US, China in battle of ideology | The Daily Star
12:00 AM, February 03, 2019 / LAST MODIFIED: 12:36 AM, February 03, 2019

US, China in battle of ideology

Rivalry much deeper than trade, technology wars

In a move that could harden Washington's posture toward Beijing for years, the US intelligence community has characterized relations with China as a global ideological showdown that will not be doused by trade deals or commercial theft crackdowns.

US spy chiefs abruptly shifted their view of the superpower rivalry this week to something much deeper than a contest over markets, technology and geopolitics.

The annual Worldwide Threat Assessment released by Director of National Intelligence Dan Coats instead said China is seeking to propagate "authoritarian capitalism" to counter Western liberal democracy, in an echo of the decades-long Cold War.

"Chinese leaders will increasingly seek to assert China's model of authoritarian capitalism as an alternative -- and implicitly superior -- development path abroad, exacerbating great-power competition that could threaten international support for democracy, human rights, and the rule of law," it said.

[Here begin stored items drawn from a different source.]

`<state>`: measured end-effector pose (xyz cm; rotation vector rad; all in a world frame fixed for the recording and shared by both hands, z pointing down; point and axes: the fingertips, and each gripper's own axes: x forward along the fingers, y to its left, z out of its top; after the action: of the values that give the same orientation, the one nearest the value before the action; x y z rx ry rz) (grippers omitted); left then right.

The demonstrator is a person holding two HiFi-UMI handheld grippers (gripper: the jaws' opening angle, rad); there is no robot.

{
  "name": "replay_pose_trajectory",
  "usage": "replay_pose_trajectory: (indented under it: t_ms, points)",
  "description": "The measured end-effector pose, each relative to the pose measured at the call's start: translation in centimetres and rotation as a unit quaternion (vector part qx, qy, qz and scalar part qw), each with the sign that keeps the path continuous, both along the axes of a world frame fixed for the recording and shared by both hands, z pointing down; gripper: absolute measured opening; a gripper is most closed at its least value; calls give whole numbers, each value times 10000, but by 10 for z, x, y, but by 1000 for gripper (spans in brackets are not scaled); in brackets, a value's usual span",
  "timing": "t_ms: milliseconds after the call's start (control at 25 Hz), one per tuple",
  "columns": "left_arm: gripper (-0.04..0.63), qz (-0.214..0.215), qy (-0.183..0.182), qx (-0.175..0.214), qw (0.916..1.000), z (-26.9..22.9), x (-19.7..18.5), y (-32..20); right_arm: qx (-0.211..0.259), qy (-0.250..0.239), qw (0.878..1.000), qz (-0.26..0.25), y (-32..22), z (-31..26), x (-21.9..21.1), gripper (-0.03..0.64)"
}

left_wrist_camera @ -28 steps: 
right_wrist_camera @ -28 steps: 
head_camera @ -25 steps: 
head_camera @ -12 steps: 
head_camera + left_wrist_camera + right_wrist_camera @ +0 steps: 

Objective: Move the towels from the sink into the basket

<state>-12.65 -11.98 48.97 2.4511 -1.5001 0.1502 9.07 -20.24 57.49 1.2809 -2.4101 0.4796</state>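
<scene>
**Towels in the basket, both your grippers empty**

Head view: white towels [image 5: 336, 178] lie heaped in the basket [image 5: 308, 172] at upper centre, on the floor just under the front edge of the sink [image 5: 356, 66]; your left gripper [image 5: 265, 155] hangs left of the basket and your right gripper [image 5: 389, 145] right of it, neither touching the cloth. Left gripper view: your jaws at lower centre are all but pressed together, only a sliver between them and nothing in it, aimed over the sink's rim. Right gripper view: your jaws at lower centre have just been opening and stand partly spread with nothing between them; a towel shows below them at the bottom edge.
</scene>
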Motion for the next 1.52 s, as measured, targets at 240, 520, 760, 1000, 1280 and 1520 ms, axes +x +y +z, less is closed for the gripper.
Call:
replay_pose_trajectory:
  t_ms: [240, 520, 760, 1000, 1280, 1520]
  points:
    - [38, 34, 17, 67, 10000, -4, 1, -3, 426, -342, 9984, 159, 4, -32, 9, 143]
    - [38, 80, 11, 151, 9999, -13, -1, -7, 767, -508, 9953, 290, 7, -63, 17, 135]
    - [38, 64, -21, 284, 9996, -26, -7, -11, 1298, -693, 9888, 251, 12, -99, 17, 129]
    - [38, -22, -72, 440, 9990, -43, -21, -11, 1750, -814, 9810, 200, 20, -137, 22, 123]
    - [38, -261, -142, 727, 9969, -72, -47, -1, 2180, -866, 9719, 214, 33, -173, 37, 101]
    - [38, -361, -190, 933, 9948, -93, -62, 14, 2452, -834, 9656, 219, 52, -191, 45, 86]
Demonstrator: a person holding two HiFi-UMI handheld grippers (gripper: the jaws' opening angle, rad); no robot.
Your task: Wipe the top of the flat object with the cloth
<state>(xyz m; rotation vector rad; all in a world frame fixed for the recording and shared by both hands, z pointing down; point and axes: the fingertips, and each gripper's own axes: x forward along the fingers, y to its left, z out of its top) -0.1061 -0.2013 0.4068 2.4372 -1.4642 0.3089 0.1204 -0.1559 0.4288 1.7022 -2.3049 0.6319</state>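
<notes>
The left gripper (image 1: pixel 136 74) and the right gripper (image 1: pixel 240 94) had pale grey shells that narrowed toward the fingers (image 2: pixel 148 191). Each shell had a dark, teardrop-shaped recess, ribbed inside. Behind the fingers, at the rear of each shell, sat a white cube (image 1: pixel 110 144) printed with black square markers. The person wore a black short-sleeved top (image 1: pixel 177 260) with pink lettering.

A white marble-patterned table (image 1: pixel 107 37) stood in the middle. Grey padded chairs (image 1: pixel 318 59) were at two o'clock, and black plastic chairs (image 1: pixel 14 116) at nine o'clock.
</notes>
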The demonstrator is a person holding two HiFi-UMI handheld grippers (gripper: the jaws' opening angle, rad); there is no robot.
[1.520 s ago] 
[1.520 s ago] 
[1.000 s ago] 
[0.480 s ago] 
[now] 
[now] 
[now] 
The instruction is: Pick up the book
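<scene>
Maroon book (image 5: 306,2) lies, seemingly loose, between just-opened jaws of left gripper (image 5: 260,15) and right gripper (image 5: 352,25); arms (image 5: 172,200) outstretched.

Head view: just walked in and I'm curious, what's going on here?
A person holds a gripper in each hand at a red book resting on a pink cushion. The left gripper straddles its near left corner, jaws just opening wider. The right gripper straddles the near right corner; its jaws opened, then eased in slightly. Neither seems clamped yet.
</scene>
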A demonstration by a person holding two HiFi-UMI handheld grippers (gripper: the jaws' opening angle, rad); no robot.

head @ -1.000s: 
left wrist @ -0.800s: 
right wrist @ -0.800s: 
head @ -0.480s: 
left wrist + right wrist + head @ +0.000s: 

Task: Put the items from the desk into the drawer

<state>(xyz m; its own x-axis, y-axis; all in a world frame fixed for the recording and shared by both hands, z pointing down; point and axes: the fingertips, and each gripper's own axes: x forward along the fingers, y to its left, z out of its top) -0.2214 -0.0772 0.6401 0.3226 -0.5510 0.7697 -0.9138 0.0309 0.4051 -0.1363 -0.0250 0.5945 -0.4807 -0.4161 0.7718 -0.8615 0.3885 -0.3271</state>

It added the "coming ideological battle" will be marked by "a period of increased Chinese foreign policy activism and a Chinese worldview that links China's domestic vision to its international vision," including the idea that market-oriented authoritarian regimes are superior.

China policy analysts said the assessment marks an important modification of US thinking -- and reflects President Xi Jinping's ideological transformation of Chinese foreign policy.

They also say it goes far beyond the views of Trump, who has treated relations with China as more transactional.

"This is more than just economics," said James McGregor, chairman of China business consultancy APCO Worldwide.

"Now that China is so successful, there is an ideological battle for which system works best," he told AFP.

"There are a lot of poor and developing countries which have looked at what China has accomplished with awe and admiration, and they are wondering if that system will work for them."

Aaron Friedberg, Princeton University professor and China expert, said the shift is significant but not surprising after Xi last year severed the country's decades-old anchor to a non-ideological foreign policy.

"For a long time Chinese officials went out of their way to say that they didn't see themselves as presenting an alternative model," he said.

“Now it is an ideological competition because the Chinese see it that way."